About this task: The required answer is an exact copy of every line from the beginning of the entries through the line with "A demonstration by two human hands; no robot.", with all pictures omitted.

Provided data:
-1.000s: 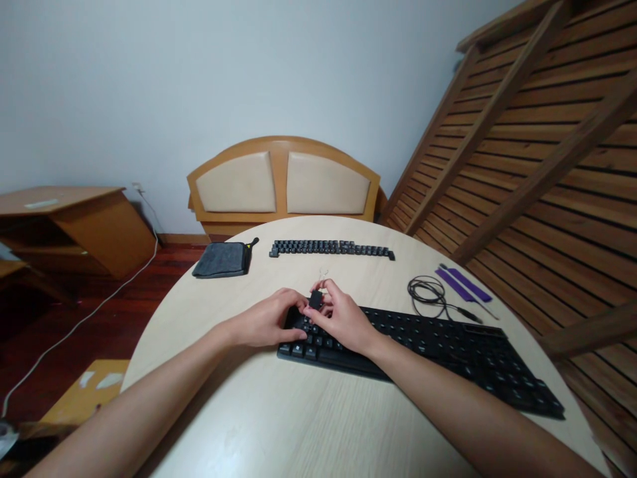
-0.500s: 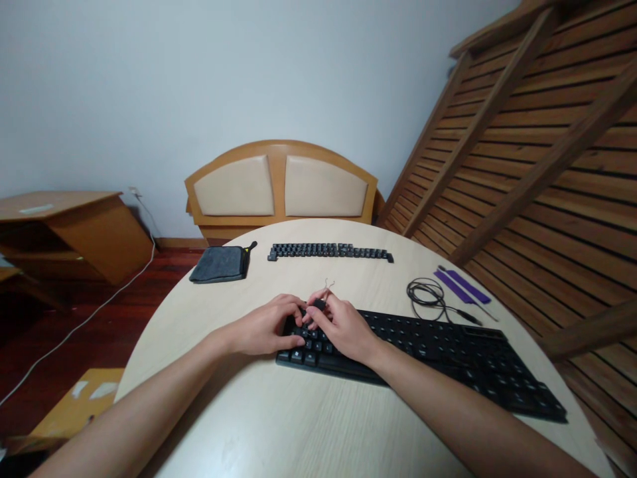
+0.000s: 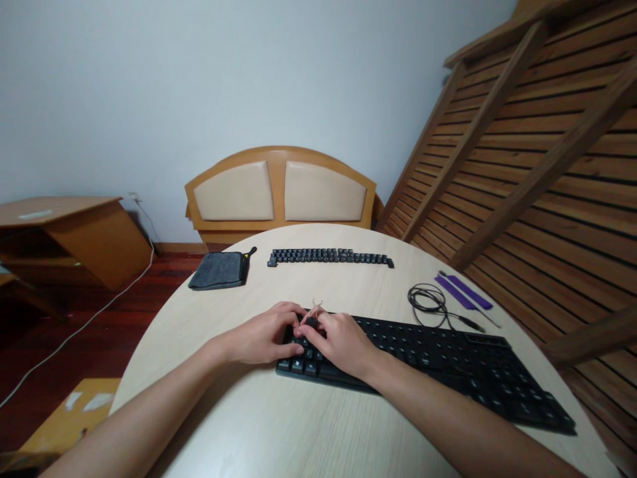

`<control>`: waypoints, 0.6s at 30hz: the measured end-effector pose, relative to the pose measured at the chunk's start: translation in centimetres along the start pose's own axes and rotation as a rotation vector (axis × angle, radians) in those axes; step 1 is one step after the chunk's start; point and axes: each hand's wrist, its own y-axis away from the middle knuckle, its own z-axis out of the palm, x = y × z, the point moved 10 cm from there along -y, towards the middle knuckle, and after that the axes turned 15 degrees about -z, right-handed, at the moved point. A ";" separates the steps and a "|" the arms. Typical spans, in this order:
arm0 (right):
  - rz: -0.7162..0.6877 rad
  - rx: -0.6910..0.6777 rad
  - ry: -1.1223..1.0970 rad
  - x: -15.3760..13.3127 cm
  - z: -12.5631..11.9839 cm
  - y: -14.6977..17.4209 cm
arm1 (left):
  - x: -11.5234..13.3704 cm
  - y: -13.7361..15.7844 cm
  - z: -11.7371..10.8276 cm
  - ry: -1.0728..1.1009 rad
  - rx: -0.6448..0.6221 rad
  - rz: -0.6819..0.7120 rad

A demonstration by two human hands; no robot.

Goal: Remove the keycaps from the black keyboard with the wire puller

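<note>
A black keyboard (image 3: pixel 432 358) lies at a slant on the round table, with several key positions looking bare of caps. My left hand (image 3: pixel 269 332) grips its left end, thumb on the near keys and fingers bent over the far ones. My right hand (image 3: pixel 343 338) is closed over the keys just beside it, the fingertips of both hands meeting. Between the right thumb and fingers is what looks like a wire keycap puller (image 3: pixel 311 322), a small dark block with two thin wire prongs pointing away from me. The keys under the fingers are hidden.
Rows of loose black keycaps (image 3: pixel 311 256) stand at the table's (image 3: pixel 239 411) far side. A dark grey pouch (image 3: pixel 217 270) lies far left. On the right are a coiled black cable (image 3: pixel 428 299), purple strips (image 3: pixel 455 292) and a thin rod. A slatted wooden frame (image 3: pixel 557 166) leans beyond.
My right hand has come down and slightly left with the puller, closer to the keys. My left hand stays at the keyboard's end. The whole view has shifted a little.
</note>
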 end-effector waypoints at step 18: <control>-0.114 0.015 0.200 -0.8 -0.3 0.1 | -0.1 -0.2 0.0 -0.038 0.026 -0.021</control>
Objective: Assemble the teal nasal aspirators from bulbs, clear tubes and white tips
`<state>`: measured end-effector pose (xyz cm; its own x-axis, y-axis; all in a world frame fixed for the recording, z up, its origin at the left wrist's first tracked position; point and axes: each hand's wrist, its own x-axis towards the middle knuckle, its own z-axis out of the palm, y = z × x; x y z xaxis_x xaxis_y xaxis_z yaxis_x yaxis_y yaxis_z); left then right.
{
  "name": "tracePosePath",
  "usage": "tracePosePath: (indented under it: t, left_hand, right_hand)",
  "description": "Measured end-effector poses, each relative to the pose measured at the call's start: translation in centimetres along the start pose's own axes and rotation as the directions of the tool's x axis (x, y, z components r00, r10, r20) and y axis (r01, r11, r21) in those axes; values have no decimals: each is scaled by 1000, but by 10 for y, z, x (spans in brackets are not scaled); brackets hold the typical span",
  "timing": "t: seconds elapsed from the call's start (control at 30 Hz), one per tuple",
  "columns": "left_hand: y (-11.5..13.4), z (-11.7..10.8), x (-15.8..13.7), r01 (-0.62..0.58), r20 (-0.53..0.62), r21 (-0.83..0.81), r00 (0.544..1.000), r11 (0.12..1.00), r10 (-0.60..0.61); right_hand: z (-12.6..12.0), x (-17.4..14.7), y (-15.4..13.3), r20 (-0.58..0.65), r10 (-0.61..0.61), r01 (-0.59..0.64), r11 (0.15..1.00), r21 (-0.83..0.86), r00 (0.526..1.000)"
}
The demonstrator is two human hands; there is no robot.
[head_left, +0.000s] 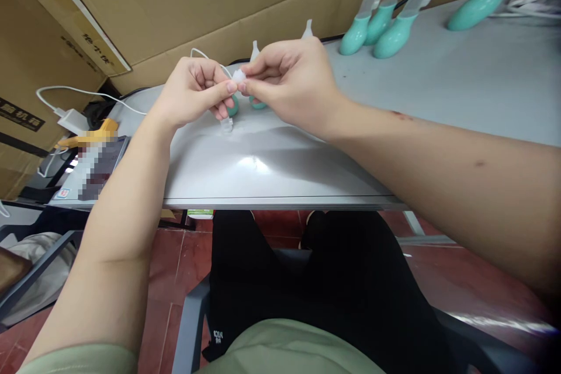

Final answer:
-1.000s: 
-0.500s: 
+0.000s: 

`<control>`: waypoints, 0.6s at 30hz: the measured end-effector pose, relative to the pose measured at the chunk's start: translation in centimetres along the start pose's own axes and rotation as a rotation vector (axis × angle, radians) in those axes; step 1 is one step after the chunk's start; point and axes: each hand's wrist, its own y-axis away from the middle knuckle, its own z-axis out of the palm, x = y × z, the point moved 10 cm from there along -y, towards the middle knuckle, and after that the axes turned 15 degrees about -z, right-handed, at the moved point. A ";" separates the steps and a "|" the arms. Typical spans, in this order:
arm0 (right):
  - rz: -0.7162..0.6877 rad
  - rx: -0.6910..0.6777 rad
  - ry: -1.1223..1.0970 rad
  - x: -15.3760..13.3127 cm
  - z: -12.5631..11.9839 cm
  - y: -14.6977..17.4209 cm
arm1 (left):
  - x: -11.5234..13.3704 cm
  - y: -13.7361..15.7844 cm
  - z: -11.7371..10.8276 cm
  - ry: -1.0728..1.1009 rad
  - rx: -0.6448..0.6221 rad
  - rz: -0.6819..0.7120 rad

A demonstration by two human hands; no robot.

This exercise has nothing further to it.